Produced by Eric Eldred, William Flis and the Online Distributed 
Proofreading Team. 
 
ARS RECTE VIVENDI 
BEING ESSAYS CONTRIBUTED TO "THE EASY CHAIR" 
BY 
GEORGE WILLIAM CURTIS 
 
PREFACE 
The publication of this collection of Essays was suggested by some 
remarks of a college professor, in the course of which he said that about 
a dozen of the "Easy Chair" Essays in Harper's Magazine so nearly 
cover the more vital questions of hygiene, courtesy, and morality that 
they might be gathered into a volume entitled "Ars Recte Vivendi," and 
as such they are offered to the public. 
 
CONTENTS 
EXTRAVAGANCE AT COLLEGE 
BRAINS AND BRAWN 
HAZING 
THE SOUL OF THE GENTLEMAN 
THEATRE MANNERS 
WOMAN'S DRESS 
SECRET SOCIETIES 
TOBACCO AND HEALTH 
TOBACCO AND MANNERS
DUELLING 
NEWSPAPER ETHICS 
 
EXTRAVAGANCE AT COLLEGE 
Young Sardanapalus recently remarked that the only trouble with his 
life in college was that the societies and clubs, the boating and balling, 
and music and acting, and social occupations of many kinds, left him 
no time for study.
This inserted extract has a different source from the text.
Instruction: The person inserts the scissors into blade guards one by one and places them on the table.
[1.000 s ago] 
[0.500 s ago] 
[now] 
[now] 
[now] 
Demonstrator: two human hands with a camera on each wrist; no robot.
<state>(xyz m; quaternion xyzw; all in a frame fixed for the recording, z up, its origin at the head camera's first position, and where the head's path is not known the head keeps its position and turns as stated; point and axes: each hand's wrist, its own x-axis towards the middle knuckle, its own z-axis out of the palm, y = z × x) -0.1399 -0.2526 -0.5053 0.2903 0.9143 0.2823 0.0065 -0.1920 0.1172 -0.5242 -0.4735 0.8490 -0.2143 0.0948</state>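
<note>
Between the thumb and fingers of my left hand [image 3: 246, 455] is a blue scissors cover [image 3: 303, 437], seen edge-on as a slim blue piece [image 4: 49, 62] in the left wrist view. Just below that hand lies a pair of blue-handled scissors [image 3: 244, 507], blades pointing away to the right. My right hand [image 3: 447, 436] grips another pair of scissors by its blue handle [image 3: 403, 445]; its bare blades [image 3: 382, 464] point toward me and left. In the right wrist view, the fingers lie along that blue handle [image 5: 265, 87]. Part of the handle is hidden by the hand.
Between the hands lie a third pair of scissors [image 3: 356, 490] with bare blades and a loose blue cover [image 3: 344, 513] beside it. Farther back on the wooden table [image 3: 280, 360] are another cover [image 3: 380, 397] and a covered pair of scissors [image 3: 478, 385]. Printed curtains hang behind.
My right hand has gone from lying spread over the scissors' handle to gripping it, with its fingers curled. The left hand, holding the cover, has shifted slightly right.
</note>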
He had the best disposition to treat the faculty fairly, 
and to devote a proper attention to various branches of learning, and he 
was sincerely sorry that his other college engagements made it quite 
impossible. Before coming to college he thought that it might be 
practicable to mingle a little Latin and Greek, and possibly a touch of 
history and mathematics, with the more pressing duties of college life; 
but unless you could put more hours into the day, or more days into the 
week, he really did not see how it could be done. 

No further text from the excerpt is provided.